PROBLEM TO WORK ON:
Return the stretch from the line with "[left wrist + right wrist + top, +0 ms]" through the line with "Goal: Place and" in the data below, character for character, skipping all pictures.

++++

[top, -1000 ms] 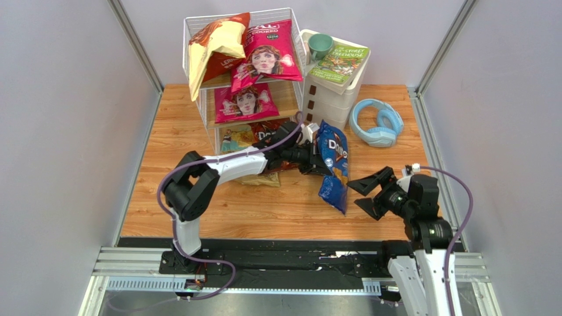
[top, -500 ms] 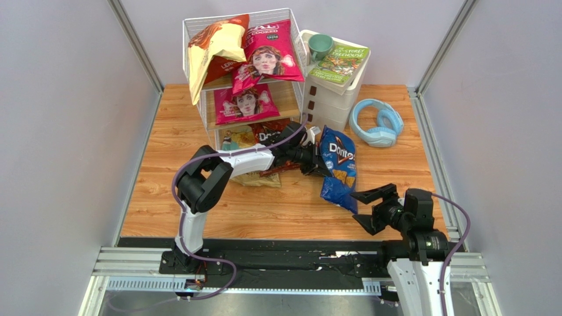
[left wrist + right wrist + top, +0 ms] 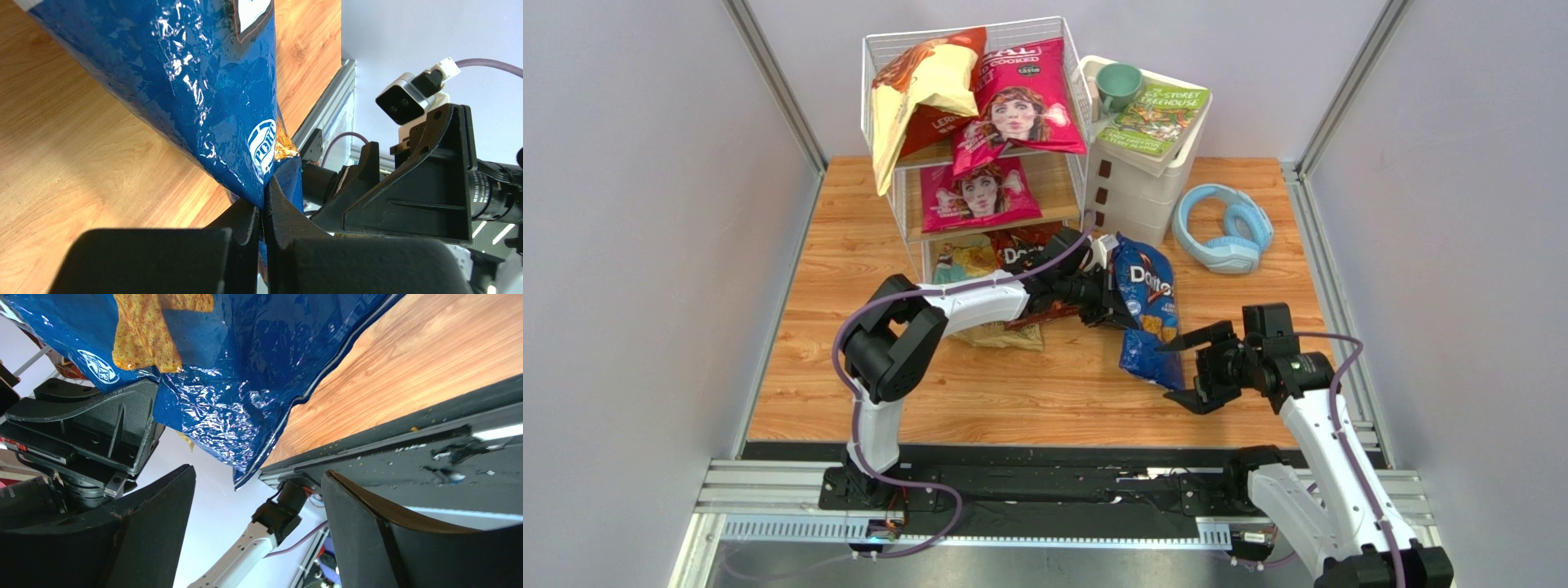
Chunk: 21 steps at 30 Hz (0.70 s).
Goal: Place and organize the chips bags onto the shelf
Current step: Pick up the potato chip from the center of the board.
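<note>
The blue Doritos chips bag [image 3: 1146, 306] hangs over the table right of the shelf [image 3: 891, 74], and my left gripper [image 3: 1109, 300] is shut on its edge. In the left wrist view the fingers [image 3: 264, 205] pinch the blue foil [image 3: 184, 92]. My right gripper [image 3: 1185, 365] is open at the bag's lower end. In the right wrist view the bag's corner [image 3: 245, 367] dips just between the fingertips [image 3: 256, 471]. On the shelf are an orange-and-cream bag [image 3: 922, 92], two magenta bags [image 3: 1026, 104] [image 3: 979, 190], a red Doritos bag [image 3: 1020, 251] and a tan-and-teal bag [image 3: 965, 260].
A white drawer unit [image 3: 1143, 184] stands right of the shelf, with a green book [image 3: 1155, 116] and a green mug [image 3: 1119, 83] on top. Blue headphones [image 3: 1222, 229] lie at the back right. A black rail [image 3: 1038, 478] runs along the near edge.
My right arm has swung left and forward, bringing its open gripper up to the blue bag's lower end. The left gripper kept its hold, and the bag shifted slightly.
</note>
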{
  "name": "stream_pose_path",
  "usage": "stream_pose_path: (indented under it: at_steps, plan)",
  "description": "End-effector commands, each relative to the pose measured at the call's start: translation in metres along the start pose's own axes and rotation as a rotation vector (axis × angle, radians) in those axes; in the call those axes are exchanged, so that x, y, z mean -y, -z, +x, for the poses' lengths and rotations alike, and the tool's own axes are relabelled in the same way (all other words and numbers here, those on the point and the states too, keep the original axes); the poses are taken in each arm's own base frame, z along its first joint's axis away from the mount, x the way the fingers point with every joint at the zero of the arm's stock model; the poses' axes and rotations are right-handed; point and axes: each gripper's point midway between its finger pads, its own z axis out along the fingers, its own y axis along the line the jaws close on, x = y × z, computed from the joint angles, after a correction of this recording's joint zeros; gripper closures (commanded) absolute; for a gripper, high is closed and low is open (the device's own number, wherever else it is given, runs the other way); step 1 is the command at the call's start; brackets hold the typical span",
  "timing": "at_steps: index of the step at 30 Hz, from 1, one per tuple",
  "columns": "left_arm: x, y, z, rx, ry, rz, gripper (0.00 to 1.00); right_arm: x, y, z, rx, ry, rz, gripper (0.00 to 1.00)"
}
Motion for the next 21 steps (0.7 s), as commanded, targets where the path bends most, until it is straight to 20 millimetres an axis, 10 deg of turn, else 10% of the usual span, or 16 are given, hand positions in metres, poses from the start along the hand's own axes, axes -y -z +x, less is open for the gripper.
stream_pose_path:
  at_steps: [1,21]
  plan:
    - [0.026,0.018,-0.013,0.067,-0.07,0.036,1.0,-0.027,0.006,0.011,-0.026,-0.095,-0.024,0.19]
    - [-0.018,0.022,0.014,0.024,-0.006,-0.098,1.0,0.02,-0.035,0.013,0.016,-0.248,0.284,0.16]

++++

COMPLETED EXERCISE:
[left wrist + right wrist + top, +0 ms] 
Chunk: 21 steps at 30 Hz (0.70 s).
Goal: Place and organize the chips bags onto the shelf

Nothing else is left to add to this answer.